__Problem details__: Where in the data does the word "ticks" appear? Find those lines and copy them.

(Records contained in a dataset)
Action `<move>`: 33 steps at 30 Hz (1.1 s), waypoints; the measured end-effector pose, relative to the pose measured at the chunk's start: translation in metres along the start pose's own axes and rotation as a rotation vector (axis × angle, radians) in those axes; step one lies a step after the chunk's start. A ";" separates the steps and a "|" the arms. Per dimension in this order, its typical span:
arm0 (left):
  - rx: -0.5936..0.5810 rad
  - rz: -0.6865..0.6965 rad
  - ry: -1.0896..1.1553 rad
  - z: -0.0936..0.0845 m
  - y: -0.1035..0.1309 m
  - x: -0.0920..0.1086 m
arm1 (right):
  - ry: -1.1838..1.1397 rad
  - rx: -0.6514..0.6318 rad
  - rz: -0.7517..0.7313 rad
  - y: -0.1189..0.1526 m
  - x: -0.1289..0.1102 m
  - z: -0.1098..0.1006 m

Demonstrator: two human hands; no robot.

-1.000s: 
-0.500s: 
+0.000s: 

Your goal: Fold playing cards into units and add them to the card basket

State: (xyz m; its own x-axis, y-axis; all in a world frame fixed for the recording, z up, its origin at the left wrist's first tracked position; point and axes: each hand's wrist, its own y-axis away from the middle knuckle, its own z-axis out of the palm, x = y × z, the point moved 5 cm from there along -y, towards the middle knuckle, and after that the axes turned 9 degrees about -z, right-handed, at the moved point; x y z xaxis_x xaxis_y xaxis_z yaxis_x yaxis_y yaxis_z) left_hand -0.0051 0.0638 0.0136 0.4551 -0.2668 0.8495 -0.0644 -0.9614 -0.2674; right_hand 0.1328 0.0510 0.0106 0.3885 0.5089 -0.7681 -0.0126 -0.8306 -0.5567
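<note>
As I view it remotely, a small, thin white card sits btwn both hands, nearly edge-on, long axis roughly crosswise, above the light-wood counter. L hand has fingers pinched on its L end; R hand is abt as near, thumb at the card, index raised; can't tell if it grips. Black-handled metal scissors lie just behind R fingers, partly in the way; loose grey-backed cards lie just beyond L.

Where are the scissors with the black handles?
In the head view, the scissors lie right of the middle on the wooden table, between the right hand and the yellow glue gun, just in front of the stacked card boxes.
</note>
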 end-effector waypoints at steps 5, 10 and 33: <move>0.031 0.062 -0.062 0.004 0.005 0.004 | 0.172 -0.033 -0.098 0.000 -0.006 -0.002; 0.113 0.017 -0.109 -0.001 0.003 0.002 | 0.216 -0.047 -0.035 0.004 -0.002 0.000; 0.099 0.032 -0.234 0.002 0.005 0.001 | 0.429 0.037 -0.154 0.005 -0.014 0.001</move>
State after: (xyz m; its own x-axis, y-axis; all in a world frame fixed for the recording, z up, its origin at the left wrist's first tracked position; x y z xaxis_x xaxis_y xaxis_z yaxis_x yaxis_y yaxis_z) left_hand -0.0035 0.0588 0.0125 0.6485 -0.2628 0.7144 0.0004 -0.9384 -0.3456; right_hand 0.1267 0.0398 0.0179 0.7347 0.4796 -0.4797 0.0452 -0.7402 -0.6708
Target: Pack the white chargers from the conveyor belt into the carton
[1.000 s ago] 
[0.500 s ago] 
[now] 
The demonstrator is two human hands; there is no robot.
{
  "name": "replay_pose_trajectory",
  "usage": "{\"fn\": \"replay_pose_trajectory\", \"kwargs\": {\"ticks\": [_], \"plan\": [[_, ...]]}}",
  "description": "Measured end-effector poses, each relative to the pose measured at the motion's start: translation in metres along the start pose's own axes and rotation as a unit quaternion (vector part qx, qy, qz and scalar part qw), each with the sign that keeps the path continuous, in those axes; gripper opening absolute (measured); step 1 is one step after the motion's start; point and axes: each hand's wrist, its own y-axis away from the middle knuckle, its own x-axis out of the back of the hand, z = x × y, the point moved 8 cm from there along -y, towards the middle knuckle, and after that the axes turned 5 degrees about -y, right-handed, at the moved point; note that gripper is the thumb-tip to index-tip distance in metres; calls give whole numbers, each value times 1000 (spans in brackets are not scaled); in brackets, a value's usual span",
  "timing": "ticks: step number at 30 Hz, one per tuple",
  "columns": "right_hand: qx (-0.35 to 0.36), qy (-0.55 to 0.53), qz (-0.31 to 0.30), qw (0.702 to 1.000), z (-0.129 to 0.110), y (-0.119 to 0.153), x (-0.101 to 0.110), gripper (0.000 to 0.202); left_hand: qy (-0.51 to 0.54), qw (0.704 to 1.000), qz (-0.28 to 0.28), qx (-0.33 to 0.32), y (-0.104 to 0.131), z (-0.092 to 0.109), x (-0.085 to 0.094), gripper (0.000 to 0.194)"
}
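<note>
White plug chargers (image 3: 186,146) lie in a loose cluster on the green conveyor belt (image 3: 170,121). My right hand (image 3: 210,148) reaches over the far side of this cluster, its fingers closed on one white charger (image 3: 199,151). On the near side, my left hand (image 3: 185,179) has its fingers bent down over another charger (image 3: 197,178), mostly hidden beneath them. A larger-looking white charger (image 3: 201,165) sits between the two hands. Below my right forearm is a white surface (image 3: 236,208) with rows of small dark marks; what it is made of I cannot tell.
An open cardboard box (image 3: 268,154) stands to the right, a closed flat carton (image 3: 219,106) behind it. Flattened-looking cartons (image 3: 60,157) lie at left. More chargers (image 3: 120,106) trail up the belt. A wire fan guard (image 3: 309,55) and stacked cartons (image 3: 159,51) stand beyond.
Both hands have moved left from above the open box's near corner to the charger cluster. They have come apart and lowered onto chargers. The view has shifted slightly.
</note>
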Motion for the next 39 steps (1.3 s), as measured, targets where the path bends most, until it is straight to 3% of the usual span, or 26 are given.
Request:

__Task response__:
  "usage": "{\"fn\": \"replay_pose_trajectory\", \"kwargs\": {\"ticks\": [_], \"plan\": [[_, ...]]}}",
  "timing": "ticks: step number at 30 Hz, one per tuple",

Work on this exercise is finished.